Table 6 demonstrates that the net effect on growth of the changes to the fiscal budget in EMU countries is generally quite small. The exceptions to this are Spain and Finland, where the long-run growth rate of the economy decreased by over one percentage point per annum. As long-run effects, these figures are probably too large to be credible and serve to highlight several limitations in an application such as this using currently available empirical estimates and fiscal data which, for those countries, may not completely eliminate cyclical effects. Perhaps the most important limitation in this regard is the possibility of heterogeneity in the effect of fiscal policy changes across countries because of differences in institutional characteristics, as noted in Section III. Caution over the size of these estimated effects leads us to remove these countries from the sample from this point onwards.[11]

Among the EMU countries, the average growth rate is expected to have increased due to fiscal policy in France and the Netherlands, and decreased in Austria and Germany.

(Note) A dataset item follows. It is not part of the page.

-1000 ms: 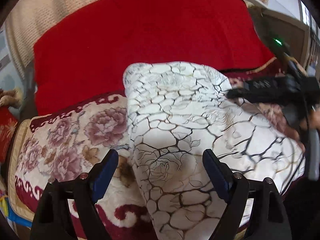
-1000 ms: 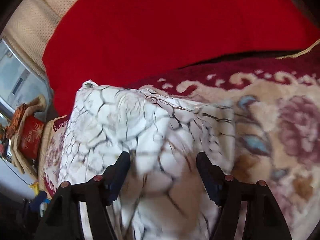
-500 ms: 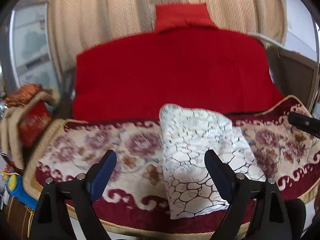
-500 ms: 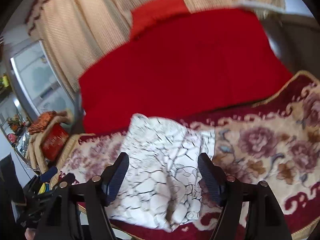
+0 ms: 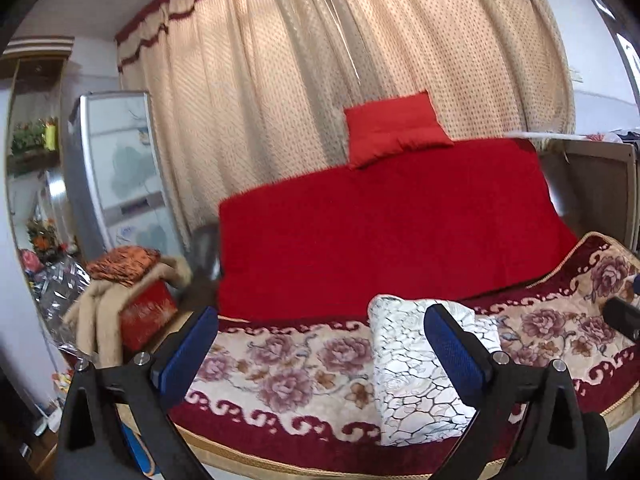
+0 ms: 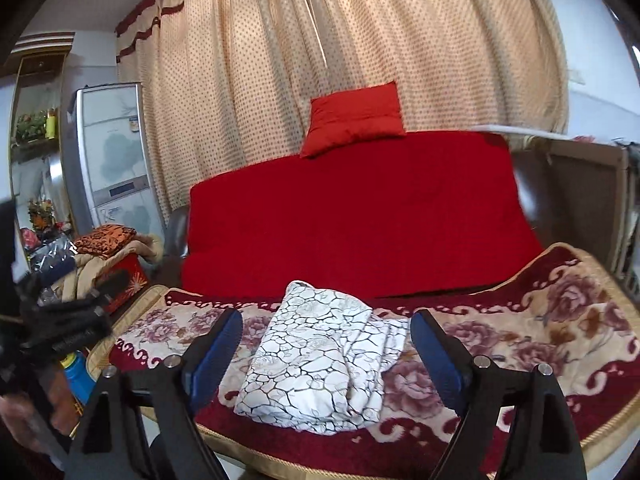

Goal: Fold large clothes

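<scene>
The folded white garment (image 6: 320, 360), printed with a dark crackle-and-rose pattern, lay on the floral sofa cover (image 6: 520, 344), near the front edge of the seat and roughly midway along it. Its far end reached almost to the red blanket (image 6: 360, 216) draped over the sofa back. A small red cushion (image 6: 356, 116) sat on the top edge of that back, in front of the cream dotted curtain (image 6: 360, 32).

The left gripper (image 5: 320, 348) hung in the air short of the sofa's front edge, its 2 blue-padded jaws spread wide with nothing between them; they had just been opening further. The right gripper (image 6: 326, 346) hung likewise clear of the seat, its jaws well apart and also just opened wider, gripping nothing; the garment showed between them only as background, untouched.

Off the sofa's left end stood a silver refrigerator (image 5: 120, 168) and a pile of tan and orange fabric (image 5: 124, 280) on a red box (image 5: 148, 312).
</scene>
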A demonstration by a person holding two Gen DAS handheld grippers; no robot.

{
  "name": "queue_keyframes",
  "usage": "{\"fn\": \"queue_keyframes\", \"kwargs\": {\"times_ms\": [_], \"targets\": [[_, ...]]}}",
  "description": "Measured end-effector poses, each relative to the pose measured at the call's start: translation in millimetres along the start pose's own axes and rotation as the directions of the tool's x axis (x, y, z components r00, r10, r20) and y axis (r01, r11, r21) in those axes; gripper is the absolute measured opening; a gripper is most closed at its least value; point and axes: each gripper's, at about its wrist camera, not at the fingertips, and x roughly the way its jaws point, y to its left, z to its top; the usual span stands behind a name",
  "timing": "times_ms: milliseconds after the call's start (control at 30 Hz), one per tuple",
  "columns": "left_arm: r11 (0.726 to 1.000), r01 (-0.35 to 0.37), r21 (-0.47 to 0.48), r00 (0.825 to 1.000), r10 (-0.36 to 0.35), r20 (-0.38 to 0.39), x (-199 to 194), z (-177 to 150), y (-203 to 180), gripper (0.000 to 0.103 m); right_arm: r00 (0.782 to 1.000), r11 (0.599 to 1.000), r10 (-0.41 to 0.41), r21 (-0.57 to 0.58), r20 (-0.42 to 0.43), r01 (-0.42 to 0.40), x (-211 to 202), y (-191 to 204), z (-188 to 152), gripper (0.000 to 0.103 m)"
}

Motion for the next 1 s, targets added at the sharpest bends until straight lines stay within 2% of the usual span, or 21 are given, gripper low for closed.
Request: {"fn": "queue_keyframes", "kwargs": {"times_ms": [200,400,600,733,1000], "targets": [[0.999,-0.024,-0.021,0.999,0.025,0.028,-22.6,10.3,11.0,0.103,0.999,0.998,-0.039,-0.044,0.024,0.040,-28.3,13.6,-3.0,0.088],[0.998,-0.042,-0.041,0.999,0.043,0.032,-36.2,14.1,19.7,0.103,0.999,0.999,-0.035,-0.027,0.011,0.035,-45.0,22.7,-0.8,0.088],[0.998,-0.043,-0.052,0.998,0.045,0.043,-48.0,14.1,24.6,0.103,0.996,0.996,-0.079,-0.036,0.044,0.081,-56.5,29.8,7.3,0.088],[0.998,-0.032,-0.058,0.998,0.035,0.055,-58.3,15.7,28.7,0.103,0.997,0.998,-0.064,-0.006,0.044,0.064,-62.1,31.7,11.6,0.088],[0.997,-0.032,-0.066,0.993,0.039,0.108,-82.3,19.6,37.4,0.103,0.995,0.997,-0.077,-0.016,0.055,0.078,-73.2,45.9,18.5,0.088]]}}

It is clear from Table 6 that whether fiscal effects on average growth rates are positive or negative depends both on whether fiscal deficits increase or decrease and on the mix of taxes and expenditure.

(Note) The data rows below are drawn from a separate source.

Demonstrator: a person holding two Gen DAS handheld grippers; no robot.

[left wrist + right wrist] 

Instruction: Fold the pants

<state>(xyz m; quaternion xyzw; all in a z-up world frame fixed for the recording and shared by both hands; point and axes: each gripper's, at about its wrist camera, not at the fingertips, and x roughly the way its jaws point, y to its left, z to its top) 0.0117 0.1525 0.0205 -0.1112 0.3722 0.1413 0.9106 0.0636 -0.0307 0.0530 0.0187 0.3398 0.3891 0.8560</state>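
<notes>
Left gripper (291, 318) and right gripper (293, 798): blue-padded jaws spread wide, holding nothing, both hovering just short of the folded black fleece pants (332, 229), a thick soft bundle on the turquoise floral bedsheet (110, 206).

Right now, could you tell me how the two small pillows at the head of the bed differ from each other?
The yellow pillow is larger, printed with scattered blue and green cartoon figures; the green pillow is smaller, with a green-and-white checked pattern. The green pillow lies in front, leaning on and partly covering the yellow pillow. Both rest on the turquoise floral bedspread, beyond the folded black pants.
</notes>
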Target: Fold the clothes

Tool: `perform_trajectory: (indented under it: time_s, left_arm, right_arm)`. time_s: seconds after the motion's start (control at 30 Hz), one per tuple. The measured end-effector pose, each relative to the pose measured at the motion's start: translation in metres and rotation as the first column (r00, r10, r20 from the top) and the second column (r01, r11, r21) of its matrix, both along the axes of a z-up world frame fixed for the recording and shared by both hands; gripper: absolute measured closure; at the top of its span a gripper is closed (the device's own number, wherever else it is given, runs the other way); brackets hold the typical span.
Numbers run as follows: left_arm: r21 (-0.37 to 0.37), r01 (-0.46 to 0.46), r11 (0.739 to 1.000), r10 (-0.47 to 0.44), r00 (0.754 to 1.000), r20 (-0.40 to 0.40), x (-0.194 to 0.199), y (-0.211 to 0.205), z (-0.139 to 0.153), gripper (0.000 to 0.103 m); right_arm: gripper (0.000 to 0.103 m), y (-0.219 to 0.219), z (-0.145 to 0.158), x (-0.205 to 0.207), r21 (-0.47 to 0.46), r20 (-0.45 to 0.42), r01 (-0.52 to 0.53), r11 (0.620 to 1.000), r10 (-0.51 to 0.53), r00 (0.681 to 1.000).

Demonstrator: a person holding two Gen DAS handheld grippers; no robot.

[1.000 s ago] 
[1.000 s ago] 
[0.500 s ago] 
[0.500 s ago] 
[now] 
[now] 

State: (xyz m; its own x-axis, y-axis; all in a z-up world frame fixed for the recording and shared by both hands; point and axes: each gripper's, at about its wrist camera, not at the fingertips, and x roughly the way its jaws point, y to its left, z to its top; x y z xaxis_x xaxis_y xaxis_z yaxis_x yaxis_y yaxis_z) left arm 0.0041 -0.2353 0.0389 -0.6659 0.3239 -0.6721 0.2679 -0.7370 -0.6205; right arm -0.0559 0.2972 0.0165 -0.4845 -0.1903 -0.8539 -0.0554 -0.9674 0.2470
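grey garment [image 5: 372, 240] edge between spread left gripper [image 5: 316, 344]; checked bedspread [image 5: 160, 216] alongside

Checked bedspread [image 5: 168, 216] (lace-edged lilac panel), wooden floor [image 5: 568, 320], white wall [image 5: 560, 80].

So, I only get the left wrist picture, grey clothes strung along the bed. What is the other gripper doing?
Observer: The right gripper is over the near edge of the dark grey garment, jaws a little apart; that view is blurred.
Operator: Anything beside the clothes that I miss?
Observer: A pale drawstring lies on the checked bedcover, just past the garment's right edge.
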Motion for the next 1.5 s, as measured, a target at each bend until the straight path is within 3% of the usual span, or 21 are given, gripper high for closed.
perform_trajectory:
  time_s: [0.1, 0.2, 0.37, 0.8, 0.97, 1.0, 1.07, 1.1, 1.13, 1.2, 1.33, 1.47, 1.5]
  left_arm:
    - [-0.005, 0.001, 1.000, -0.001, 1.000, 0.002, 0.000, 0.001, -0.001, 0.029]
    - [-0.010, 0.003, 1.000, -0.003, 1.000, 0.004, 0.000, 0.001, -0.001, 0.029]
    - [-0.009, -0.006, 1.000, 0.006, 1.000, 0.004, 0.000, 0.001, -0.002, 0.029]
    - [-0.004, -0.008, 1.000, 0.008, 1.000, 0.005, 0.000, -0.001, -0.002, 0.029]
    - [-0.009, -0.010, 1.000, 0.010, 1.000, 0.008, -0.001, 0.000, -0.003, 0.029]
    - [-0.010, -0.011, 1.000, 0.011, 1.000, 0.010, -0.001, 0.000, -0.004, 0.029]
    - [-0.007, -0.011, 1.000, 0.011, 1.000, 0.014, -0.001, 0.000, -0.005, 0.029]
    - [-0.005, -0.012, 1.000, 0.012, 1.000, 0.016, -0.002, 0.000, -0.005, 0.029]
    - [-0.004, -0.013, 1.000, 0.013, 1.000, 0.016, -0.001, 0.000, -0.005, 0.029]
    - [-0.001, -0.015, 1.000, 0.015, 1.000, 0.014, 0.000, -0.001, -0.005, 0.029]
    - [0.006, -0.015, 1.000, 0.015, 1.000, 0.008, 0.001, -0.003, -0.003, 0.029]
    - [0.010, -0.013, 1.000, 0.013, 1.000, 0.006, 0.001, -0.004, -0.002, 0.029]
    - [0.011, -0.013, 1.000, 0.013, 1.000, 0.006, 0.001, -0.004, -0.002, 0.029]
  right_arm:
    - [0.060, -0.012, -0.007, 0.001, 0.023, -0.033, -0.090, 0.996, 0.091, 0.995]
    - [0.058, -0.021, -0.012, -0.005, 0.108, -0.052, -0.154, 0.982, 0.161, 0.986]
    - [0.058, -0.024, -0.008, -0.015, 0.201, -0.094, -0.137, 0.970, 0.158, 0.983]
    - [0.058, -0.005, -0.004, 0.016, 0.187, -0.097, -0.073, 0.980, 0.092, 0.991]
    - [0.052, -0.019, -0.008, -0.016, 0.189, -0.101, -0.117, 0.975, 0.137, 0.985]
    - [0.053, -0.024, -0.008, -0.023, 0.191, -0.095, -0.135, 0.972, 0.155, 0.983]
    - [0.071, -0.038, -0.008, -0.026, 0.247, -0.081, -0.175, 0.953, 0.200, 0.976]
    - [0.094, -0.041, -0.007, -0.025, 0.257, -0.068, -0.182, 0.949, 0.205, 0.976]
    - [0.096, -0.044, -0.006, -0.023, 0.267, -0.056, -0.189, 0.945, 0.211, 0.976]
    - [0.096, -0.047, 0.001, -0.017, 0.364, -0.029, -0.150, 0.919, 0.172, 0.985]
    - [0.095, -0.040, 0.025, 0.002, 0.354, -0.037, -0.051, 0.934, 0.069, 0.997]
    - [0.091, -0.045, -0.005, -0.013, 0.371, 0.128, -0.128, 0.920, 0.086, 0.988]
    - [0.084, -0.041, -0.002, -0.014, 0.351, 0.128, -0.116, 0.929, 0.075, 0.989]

Table 6 – Estimated Growth Effects
  rdis eprd surp/def

Growth Effect

(confidence interval)

Growth Effect:

disagg. expenditures

Austria -1.06 0.77 0.09

-0.18

(-0.3  -0.1)

-0.31

(-0.5  -0.1)

Denmark -0.14 0.35 -0.31

-0.11

(-0.2  0.0)

-0.18

(-0.4  0.0)

Finland -0.25 -0.67 -0.69

-1.41

(-1.3  -1.5)

-
France -0.18 0.55 -0.18

0.19

(0.1  0.3)

0.10

(-0.1  0.3)

Germany -0.31 -0.17 0.05

-0.36

(-0.5  -0.3)

-0.31

(-0.5  -0.1)

Netherlands 1.23 -1.16 0.19

0.23

(0.1  0.3)

0.38

(0.2  0.6)

Norway 0.00 0.00 0.21

0.22

(0.1  0.3)

0.39

(0.2  0.6)

Spain -0.04 -1.58 -0.31

-1.69

(-1.8  -1.6)

-
Sweden 1.04 -0.13 -0.66

0.20

(0.1  0.3)

-0.11

(-0.3  0.1)

Switzerland -0.49 0.01 0.06

-0.38

(-0.5  -0.3)

-0.37

(-0.6  -0.1)

UK -0.14 0.24 -0.42

-0.29

(-0.4  -0.2)

-0.33

(-0.6  -0.1)

US -0.40 -0.05 0.17

-0.30

(-0.4  -0.2)

-0.28

(-0.5  -0.1)

Note: Overall growth effects include effects from other revenues and expenditures. rdis = distortionary tax revenues; eprd = productive expenditure; surp/def budget surplus/deficit.

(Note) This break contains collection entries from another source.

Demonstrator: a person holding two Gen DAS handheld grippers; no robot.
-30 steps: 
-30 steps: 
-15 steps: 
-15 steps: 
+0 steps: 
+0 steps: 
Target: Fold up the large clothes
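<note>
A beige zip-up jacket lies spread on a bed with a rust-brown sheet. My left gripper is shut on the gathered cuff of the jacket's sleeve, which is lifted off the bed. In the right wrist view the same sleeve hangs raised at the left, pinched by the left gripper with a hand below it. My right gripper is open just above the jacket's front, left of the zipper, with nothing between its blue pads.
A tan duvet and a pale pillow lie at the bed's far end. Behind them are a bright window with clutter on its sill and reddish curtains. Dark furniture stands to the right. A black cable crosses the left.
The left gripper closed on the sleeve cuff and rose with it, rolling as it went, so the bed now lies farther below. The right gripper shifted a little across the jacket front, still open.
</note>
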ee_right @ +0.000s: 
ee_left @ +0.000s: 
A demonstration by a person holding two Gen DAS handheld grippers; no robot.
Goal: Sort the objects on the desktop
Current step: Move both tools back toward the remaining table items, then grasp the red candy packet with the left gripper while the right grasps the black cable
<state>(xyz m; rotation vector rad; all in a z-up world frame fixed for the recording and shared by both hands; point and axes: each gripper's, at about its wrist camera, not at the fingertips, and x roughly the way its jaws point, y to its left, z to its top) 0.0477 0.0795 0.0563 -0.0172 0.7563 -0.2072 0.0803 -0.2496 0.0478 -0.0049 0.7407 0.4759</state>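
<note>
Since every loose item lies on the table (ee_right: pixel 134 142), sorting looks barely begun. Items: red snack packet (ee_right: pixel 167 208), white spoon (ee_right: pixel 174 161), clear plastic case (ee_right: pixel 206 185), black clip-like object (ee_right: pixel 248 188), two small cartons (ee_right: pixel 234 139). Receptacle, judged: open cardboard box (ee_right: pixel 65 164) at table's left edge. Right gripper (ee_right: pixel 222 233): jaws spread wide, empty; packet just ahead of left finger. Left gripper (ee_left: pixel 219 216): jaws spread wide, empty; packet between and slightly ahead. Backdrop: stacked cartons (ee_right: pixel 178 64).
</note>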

Using the variance-covariance matrix to create confidence intervals around these estimates suggests that there is a 95% probability that the net effect of the changes made to fiscal policy in the 1990s is positive in France and the Netherlands and negative in Germany and Austria. These growth effects are reasonably precisely estimated and, though rather modest, are composed of much larger effects from individual changes to policy (see Table 6). For example, the dominant factor explaining the 0.2 percentage point per annum net increase in average growth in France is the increase in productive forms of expenditure (row 4, column 2). By itself this added over half a percentage point to the long-term growth rate. In the Netherlands the net positive effect appears to arise almost entirely because of a reduction in the deficit, given that the large positive growth effect from decreasing distortionary taxes (1.2 percentage points) was completely offset by the decrease in productive expenditures.

The predicted decline in average growth rates in Germany in the table is a consequence of increased revenues from distortionary taxation (0.3 percentage points) and decreased expenditure on productive goods and services (0.2 percentage points). Proposed EMU membership and the re-unification probably explain much of this combination of policy changes in Germany. Finally, in Austria an increase in revenues from distortionary taxation again appear to offer much of the explanation for the net decline in growth (1.1 percentage points), although this effect was to some degree offset by the effect of increasing productive expenditure (0.8 percentage points).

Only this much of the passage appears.